**Work instructions**
Each line from the one holding "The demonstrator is" to the last line below must be written out exactly, with no other output.

++++ Given information

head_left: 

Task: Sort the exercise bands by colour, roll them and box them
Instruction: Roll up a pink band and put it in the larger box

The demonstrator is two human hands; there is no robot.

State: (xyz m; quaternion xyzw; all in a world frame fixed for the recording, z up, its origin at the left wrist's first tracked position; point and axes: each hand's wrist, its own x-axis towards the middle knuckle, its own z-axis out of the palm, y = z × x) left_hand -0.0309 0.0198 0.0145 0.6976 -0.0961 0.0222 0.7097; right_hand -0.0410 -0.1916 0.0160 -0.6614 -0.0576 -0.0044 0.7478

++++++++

**Response to this task**
The demonstrator is two human hands; there is no robot.

State: (xyz m; quaternion xyzw; all in a world frame fixed for the recording, z up, its origin at the left wrist's first tracked position; point and axes: each hand's wrist, its own x-axis towards the middle knuckle, its own z-axis out of the palm, y = z × x) left_hand -0.0309 0.0198 0.0145 0.6976 -0.0961 0.0222 0.7097; right_hand -0.0410 -0.1916 0.0160 -0.6614 -0.0576 -0.0044 0.7478

This completes the answer to the exercise.